I’d put most of my money on contamination of the platypus reference sequence with various common molecular tools (like you mentioned) combined with the same type of contamination of the samples that people are collecting and processing. Although there is probably some signal processing error there as well (allowing for various sorts of alignment error, etc). A substantial issue IMHO is the disconnect in expertise between those who come up with these tools and those who want to use them.
The MG-RAST web pages prominently state: ” analysis of viruses and eukaryotic sequences is not currently supported”. From what I remember of my 1960’s vintage biology platypuses are primitive forms of whatever they are but definitely not prokaryotes. How did they get in there?!?
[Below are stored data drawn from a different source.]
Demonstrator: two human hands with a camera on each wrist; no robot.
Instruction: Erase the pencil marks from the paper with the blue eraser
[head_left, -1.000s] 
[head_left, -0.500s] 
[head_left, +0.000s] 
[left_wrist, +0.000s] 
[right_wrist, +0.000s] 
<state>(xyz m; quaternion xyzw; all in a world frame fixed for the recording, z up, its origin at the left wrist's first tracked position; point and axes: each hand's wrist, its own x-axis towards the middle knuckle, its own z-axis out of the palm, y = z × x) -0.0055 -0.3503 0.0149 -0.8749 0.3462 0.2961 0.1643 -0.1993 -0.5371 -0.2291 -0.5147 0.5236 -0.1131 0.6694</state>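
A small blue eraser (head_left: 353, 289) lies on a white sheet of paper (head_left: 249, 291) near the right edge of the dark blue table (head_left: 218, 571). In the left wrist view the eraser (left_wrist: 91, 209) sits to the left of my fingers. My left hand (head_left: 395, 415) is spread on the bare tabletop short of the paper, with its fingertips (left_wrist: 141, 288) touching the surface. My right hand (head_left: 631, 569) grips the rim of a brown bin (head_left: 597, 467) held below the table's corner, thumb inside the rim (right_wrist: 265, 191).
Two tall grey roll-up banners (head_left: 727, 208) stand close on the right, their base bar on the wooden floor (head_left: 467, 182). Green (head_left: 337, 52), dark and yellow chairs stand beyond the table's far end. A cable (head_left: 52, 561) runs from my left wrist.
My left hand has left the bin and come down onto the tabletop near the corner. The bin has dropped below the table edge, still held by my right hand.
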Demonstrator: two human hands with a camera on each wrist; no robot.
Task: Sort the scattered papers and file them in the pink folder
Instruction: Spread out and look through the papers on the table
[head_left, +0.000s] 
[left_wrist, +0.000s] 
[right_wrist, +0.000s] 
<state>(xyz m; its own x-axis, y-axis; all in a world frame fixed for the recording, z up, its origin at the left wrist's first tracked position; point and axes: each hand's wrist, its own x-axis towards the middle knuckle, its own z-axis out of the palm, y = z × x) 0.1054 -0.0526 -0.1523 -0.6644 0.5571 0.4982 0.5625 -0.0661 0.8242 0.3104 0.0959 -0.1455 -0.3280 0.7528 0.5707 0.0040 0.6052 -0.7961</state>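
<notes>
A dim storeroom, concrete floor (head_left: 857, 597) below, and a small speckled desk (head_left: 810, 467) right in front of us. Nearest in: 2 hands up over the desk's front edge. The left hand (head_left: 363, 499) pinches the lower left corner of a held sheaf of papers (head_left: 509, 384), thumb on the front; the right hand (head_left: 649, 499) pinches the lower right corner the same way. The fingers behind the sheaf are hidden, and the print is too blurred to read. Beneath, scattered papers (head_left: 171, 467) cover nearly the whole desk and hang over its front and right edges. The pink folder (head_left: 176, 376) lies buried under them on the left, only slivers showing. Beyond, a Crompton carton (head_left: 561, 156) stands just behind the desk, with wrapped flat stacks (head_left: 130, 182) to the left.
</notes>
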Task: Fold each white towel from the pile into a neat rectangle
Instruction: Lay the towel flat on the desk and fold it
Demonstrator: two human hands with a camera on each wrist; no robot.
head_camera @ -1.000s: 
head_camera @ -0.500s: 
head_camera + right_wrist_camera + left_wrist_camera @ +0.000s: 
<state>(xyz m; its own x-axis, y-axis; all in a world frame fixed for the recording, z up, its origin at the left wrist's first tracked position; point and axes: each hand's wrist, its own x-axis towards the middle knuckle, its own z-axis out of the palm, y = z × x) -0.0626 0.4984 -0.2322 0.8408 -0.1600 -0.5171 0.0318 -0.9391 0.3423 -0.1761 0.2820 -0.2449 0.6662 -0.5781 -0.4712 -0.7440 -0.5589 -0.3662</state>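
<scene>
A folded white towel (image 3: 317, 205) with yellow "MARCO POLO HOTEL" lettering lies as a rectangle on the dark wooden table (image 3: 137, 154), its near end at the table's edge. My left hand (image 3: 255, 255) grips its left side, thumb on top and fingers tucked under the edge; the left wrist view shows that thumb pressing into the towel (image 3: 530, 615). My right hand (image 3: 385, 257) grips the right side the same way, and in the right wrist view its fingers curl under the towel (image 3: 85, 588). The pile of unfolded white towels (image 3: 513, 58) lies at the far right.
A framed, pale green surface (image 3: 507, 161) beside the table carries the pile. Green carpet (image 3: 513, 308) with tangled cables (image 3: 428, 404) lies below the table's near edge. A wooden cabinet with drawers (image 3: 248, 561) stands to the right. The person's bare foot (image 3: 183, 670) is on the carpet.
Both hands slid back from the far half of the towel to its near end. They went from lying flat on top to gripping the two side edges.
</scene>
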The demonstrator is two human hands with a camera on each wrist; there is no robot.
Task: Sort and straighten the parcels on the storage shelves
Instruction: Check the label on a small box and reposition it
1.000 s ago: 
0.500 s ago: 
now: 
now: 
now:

“I’d put most of my money on contamination of the platypus reference sequence with various common molecular tools (like you mentioned) combined with the same type of contamination of the samples that people are collecting and processing.”
Ah. That makes a lot of sense. I hadn’t considered that the reference genome itself would include contaminants. We work either with organisms that have no reference genomes, or with those whose reference genomes are so exhaustively annotated as to not contain any such garbage.
but Platypi *DO* rule the earth. Its just that they are subtle masters, and a bit shy.